**Task objective:** Wherever a line of the data contains "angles", copy that line.

**Dataset extract:**

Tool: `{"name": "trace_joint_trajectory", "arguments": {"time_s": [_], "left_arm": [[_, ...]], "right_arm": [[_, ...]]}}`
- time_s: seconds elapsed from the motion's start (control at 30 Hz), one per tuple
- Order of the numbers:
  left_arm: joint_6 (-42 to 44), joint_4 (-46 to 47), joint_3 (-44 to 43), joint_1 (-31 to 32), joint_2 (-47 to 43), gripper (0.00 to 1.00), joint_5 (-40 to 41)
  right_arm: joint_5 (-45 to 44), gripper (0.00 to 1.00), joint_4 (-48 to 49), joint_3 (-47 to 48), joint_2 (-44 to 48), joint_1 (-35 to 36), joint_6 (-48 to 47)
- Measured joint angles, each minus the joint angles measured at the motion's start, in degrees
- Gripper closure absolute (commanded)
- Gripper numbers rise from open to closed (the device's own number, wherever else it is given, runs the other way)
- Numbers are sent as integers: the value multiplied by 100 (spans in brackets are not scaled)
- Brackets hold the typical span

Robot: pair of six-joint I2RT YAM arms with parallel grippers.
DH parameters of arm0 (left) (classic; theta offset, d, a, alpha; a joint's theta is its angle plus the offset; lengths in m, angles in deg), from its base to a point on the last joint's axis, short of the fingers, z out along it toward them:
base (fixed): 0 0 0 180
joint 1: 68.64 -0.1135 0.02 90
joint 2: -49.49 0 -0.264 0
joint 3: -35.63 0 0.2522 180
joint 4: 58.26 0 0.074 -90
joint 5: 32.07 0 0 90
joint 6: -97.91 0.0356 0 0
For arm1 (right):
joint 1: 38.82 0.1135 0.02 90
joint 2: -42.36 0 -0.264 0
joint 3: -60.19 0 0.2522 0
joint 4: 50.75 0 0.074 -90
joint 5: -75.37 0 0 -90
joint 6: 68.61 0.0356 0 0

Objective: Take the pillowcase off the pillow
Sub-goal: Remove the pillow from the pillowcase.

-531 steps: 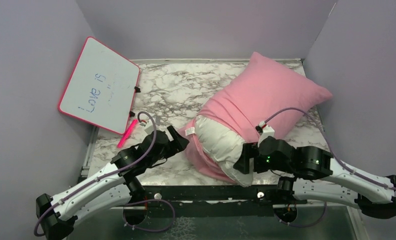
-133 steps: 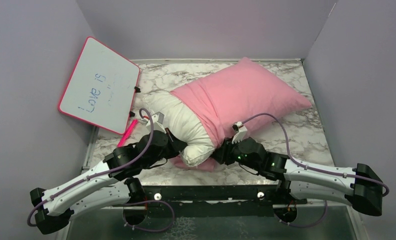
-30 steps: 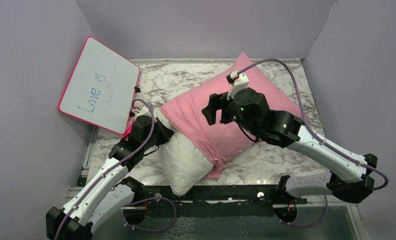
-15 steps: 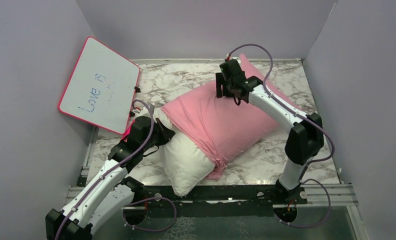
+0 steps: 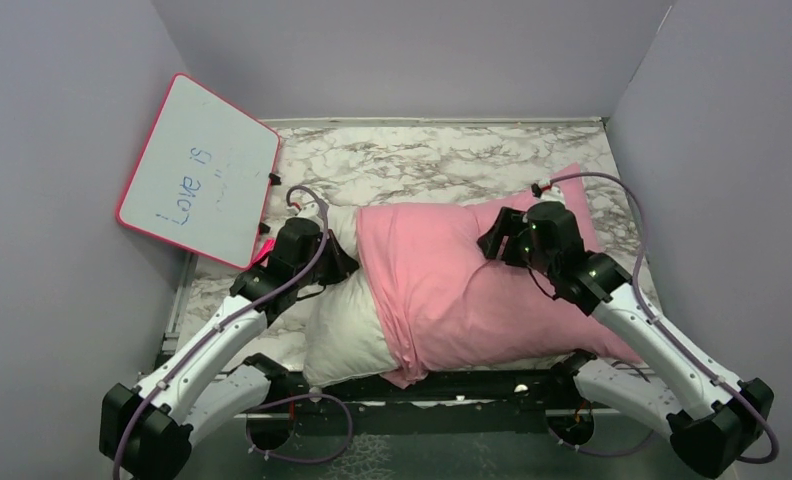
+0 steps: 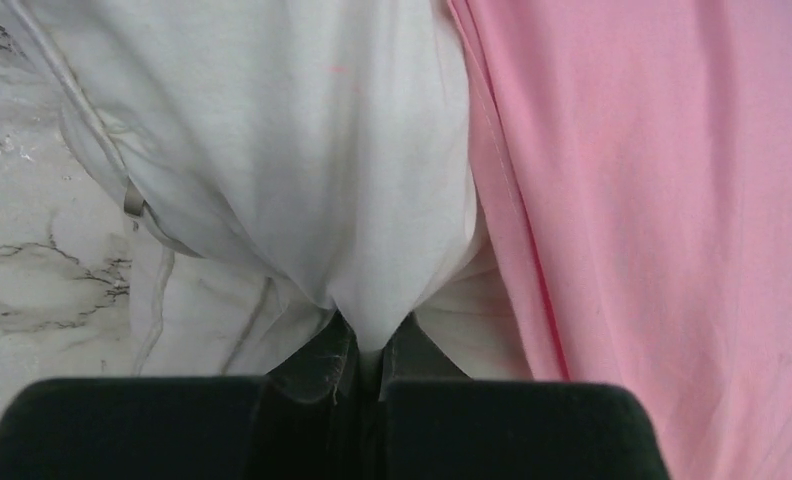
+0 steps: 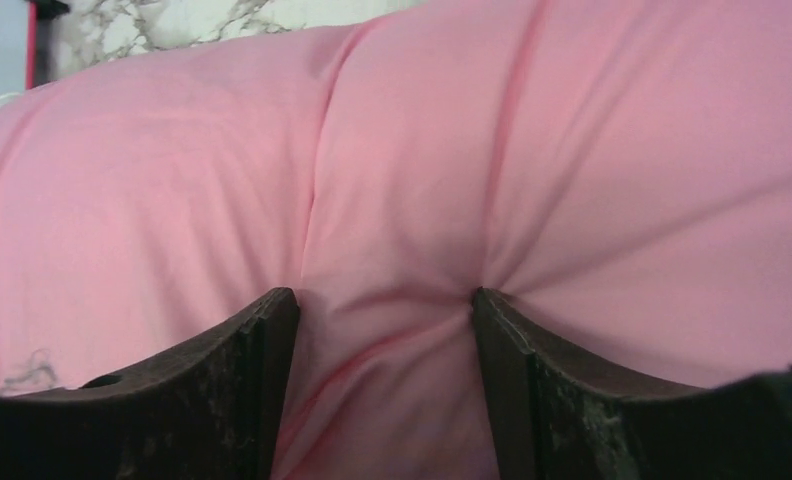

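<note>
The pink pillowcase [image 5: 462, 290] covers most of the white pillow [image 5: 342, 330], whose bare left end sticks out near the table's front edge. My left gripper [image 5: 334, 262] sits at the pillow's upper left corner. In the left wrist view it [image 6: 369, 335] is shut on a pinch of white pillow [image 6: 302, 150] fabric, with the pillowcase [image 6: 672, 200] hem just to the right. My right gripper [image 5: 492, 243] presses down on the pillowcase's upper right part. In the right wrist view its jaws [image 7: 385, 300] stand wide, both tips dug into the pillowcase [image 7: 422, 150], a bulge of pink cloth between them.
A pink-framed whiteboard [image 5: 200, 170] leans against the left wall, close behind the left arm. The marble table [image 5: 422, 165] is boxed in by grey walls at the left, back and right. The pillow's near edge lies along the table's front rail.
My right arm swung from the pillowcase's far corner back to its right part, jaws narrowing onto the cloth. The pillow and case turned and slid toward the front edge. My left gripper kept its hold.
</note>
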Motion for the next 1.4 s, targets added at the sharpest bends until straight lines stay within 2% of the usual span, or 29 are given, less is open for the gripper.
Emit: {"name": "trace_joint_trajectory", "arguments": {"time_s": [0.1, 0.2, 0.33, 0.47, 0.57, 0.6, 0.7, 0.73, 0.8, 0.87, 1.07, 1.23, 1.4], "left_arm": [[153, 37, -114, 0, 210, 100, -59], [275, 81, -111, -7, 227, 100, -63], [350, 118, -72, -7, 66, 100, -76], [356, 125, -9, -7, -98, 100, -90], [350, 125, 26, -7, -164, 100, -109], [348, 125, 33, -7, -179, 100, -116], [339, 122, 57, -7, -234, 100, -125], [332, 118, 63, -7, -249, 100, -120], [273, 85, 74, -11, -286, 100, -114], [133, 50, 101, -9, -363, 100, -109], [-323, 79, 205, 11, -741, 100, -48], [-566, -50, 227, 13, -918, 100, 105], [-691, -162, 227, 39, -1102, 100, 219]], "right_arm": [[164, 27, -409, 544, -83, 2, -256], [505, 24, -691, 1495, -625, 35, -640], [1541, 12, -627, 2697, -1523, 76, -1132], [2662, 11, -415, 3576, -2653, 79, -1322], [3134, 11, -380, 3932, -3547, 120, -1377], [3202, 15, -415, 4024, -3849, 157, -1423], [3220, 52, -621, 4264, -4577, 216, -1641], [3209, 60, -673, 4297, -4736, 229, -1751], [3143, 74, -660, 4199, -4778, 238, -1867], [2977, 98, -518, 3980, -4533, 240, -1941], [1816, 99, -522, 3834, -3744, 350, -2061], [938, 99, -833, 3847, -3742, 177, -2177], [450, 98, -1027, 3871, -3748, 15, -2223]]}}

**The completed task:**
- Measured joint angles, each minus the joint angles measured at the motion's start, in degrees
DH parameters of arm0 (left) (classic; theta offset, d, a, alpha; a joint's theta is its angle plus the offset; lengths in m, angles in deg), from its base to a point on the last joint's axis, short of the fingers, z out along it toward them:

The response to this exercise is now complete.